Não hei de medir o verbo, não hei de poupar a carne, não hei de conter o sangue das mortes que daí vierem. São mortes que a Deus pertencem. Eu sou aquele que transformará o verbo em pedras, que transformará verbo em sangue. As mortes que daí vierem, não digo ao meu confessor (NEVES, 1999, p. 96-97).

A cenografia criada pelo discurso, como já dito, remete-nos a uma confissão, cena validada e instalada positivamente, não só pelas marcas do discurso instauradas por meio das palavras utilizadas de acordo com os seus propósitos, mas também pelo cenário religioso conforme recorte.

Recorte 12

As palavras que proferi, à sombra das andirobeiras gigantes, não disse ao meu confessor, são frases de amargura e dor. [...]

Eu sou aquele que transformará verbo em pedras, que transformará verbo em sangue. As mortes que daí vierem, não digo a meu

confessor. Faz parte da sina dos homens ouvir e guardar palavras

(NEVES, 1999, p. 95-96) [grifos nossos].

Com a última frase dita pelo enunciador no recorte acima, fica claro que, no cenário religioso, aquele que ouve e guarda palavras é o padre ou quem ele chama de confessor. Embora o enunciador não determine o local da cenografia, é possível supor ser um espaço religioso, uma igreja.

Para validar ainda mais a cenografia, o enunciador cita Jó e José, personagens bíblicos, com quem estabelece um interdiscurso, para justificar sua articulação com as palavras e atingir o seu propósito.

Recorte 13

As palavras que Deus disse a Jó. Jó ouviu e guardou, e revelou ao Senhor o limite da paciência dos homens. As palavras que o anjo lhe disse, José ouviu e guardou, e conheceu, patriarca, a vinda do filho do Homem (NEVES, 1999, p. 97).

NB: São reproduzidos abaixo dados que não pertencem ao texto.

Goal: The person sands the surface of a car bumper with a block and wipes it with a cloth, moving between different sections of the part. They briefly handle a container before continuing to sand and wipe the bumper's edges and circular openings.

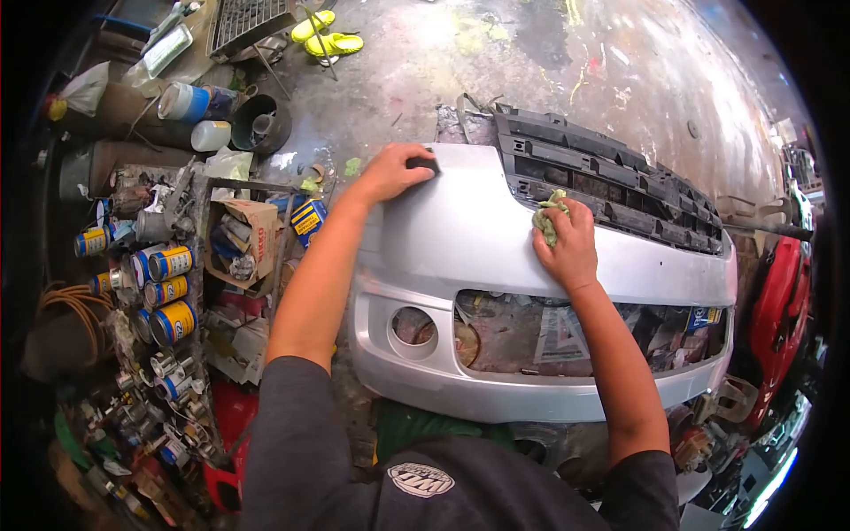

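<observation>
A silver car bumper [443, 226] lies across the middle of the view, with a round lamp opening and a wide lower opening. At its upper left corner is my left hand [396, 172], closed around a dark sanding block [425, 163] that touches the surface. My right hand [571, 243] grips a crumpled greenish cloth [551, 219] near the bumper's upper edge, beside the grille opening. A black plastic grille [611, 173] lies just behind that edge.
Paint cans [173, 320] crowd a rack on the left, next to a cardboard box [241, 243]. Yellow clogs [332, 42] stand on the stained floor [425, 62]. A dark bucket [261, 122] sits upper left. Red car parts [779, 301] are at the right.
</observation>
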A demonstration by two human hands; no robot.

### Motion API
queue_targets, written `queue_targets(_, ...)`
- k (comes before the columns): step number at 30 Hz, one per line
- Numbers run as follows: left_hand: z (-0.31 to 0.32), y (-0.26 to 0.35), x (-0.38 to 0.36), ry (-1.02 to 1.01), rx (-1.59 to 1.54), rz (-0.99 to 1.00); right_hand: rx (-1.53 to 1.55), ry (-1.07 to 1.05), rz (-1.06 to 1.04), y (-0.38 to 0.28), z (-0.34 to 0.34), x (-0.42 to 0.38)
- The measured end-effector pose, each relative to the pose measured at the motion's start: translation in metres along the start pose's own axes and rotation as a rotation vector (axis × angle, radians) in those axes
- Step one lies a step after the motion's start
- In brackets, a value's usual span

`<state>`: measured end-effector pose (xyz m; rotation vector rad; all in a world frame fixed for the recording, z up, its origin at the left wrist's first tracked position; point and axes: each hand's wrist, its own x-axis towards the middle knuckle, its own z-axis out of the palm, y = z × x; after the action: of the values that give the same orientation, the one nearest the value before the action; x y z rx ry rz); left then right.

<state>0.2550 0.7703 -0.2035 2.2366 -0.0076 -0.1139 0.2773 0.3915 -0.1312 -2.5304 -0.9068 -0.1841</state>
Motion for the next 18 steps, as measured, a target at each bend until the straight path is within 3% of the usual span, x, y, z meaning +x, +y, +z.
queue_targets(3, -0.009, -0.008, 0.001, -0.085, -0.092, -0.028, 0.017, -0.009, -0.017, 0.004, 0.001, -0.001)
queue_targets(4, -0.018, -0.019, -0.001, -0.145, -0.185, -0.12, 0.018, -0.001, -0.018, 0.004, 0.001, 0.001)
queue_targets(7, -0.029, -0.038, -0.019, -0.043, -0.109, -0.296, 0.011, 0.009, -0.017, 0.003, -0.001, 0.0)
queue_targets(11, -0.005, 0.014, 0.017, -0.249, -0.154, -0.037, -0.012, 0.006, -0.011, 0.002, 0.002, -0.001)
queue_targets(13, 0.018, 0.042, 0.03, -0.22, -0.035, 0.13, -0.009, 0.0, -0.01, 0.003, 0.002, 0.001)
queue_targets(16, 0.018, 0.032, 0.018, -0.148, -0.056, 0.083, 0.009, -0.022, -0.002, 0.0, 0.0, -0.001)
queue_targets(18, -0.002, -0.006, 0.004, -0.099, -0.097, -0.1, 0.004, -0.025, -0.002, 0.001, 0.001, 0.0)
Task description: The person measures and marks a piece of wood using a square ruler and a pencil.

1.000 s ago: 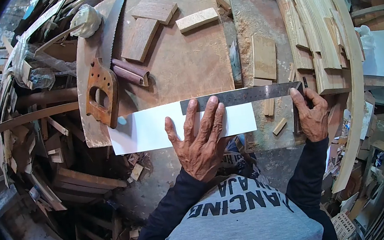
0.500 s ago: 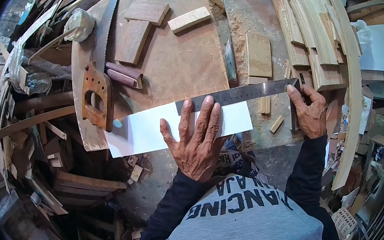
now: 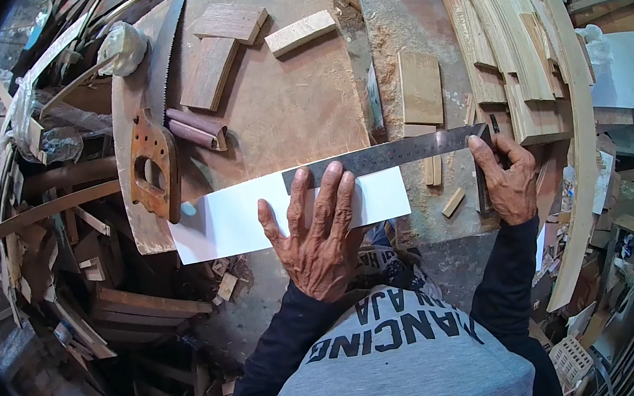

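Observation:
My left hand (image 3: 313, 238) lies with spread fingers on a white sheet (image 3: 232, 219), its fingertips pressing on the blade of a metal square (image 3: 399, 153). The blade runs along the sheet's upper edge and extends past its right end. At the square's corner, my right hand (image 3: 508, 177) grips it between thumb and fingers, with the short arm pointing down toward me. The sheet lies at the near edge of a brown board (image 3: 291, 121).
A handsaw (image 3: 155, 167) lies at the left, beside a purple rolled piece (image 3: 196, 129). Wood blocks (image 3: 301, 33) are farther back. Stacked planks (image 3: 503, 29) and a long curved strip (image 3: 576, 84) are at the right. Scrap wood surrounds the bench.
The view has shifted slightly, so the bench items appear a little further left. Both hands keep their places on the sheet and square.

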Motion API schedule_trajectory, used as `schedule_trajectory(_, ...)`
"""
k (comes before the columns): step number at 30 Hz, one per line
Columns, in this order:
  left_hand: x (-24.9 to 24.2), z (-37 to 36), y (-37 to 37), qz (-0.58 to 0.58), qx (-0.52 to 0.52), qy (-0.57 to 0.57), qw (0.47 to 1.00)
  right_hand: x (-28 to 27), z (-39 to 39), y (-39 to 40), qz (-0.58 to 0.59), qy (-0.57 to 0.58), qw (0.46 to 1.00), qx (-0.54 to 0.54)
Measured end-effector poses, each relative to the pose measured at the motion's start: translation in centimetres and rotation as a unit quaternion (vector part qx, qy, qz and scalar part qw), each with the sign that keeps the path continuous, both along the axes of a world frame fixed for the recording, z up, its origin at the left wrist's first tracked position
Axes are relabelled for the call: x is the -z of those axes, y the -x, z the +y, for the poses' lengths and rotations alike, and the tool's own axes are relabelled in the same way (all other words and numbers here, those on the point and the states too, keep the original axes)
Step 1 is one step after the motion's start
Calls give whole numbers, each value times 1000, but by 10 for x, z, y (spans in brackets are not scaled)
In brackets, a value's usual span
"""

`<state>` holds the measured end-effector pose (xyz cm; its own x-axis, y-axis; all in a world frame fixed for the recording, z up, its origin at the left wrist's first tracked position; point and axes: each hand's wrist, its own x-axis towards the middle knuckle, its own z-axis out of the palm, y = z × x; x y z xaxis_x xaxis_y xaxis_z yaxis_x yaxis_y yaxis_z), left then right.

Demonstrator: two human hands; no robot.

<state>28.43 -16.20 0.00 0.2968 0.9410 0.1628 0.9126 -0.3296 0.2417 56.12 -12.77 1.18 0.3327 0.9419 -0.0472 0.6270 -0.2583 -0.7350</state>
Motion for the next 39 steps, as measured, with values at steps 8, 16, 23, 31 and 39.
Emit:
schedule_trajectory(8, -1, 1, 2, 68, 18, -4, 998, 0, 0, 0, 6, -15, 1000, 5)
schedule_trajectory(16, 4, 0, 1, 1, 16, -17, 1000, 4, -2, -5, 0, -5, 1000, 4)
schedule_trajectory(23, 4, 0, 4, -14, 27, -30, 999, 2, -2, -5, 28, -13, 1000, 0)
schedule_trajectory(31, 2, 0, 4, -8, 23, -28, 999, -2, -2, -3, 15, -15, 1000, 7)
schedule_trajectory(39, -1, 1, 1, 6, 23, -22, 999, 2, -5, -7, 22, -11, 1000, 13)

A cenografia incita a pensar no espaço e no tempo abençoado pelo divino. A busca dos nomes Jó e José valida a enunciação interligando tempo e espaço dos acontecimentos. Deus lhe daria o respaldo assim como fez com Jó e José. Encerra o discurso com as seguintes palavras:

Recorte 14

Das frases que não me entortam a boca, tirem o significado possível, do mal entendido do verbo, tirem a esperança dos sonhos, das insinuações proferidas, a alforria das cartas, e tirem a liberdade impossível, dessas palavras malditas (NEVES, 1999, p. 97).

Portanto, esclarece-se que as cenografias são base de uma obra literária e é onde se desenvolve e engendra o discurso, legitimando um enunciado. A cenografia de onde surge a fala do enunciador é a mesma necessária para que seja enunciado o que convém a ele e ao seu co-enunciador. É por meio dessa cenografia que é apresentado o seu núcleo, tornando possível os efeitos de sentido de um texto.

Enfim, as condições de produção dos diálogos interiores analisados perpassam espaço físico e tempo cronológico, assinalados na enunciação, é possível que se delimite esse espaço e tempo por meio de marcas linguísticas no discurso. Em se tratando do espaço discursivo, ele perdura por quase todo o diálogo, melhor dizendo, durante o tempo em que perdura a visão do padre e a sua imaginação, acentuando que as palavras lhes dão o direito de prometer sem ficar obrigado.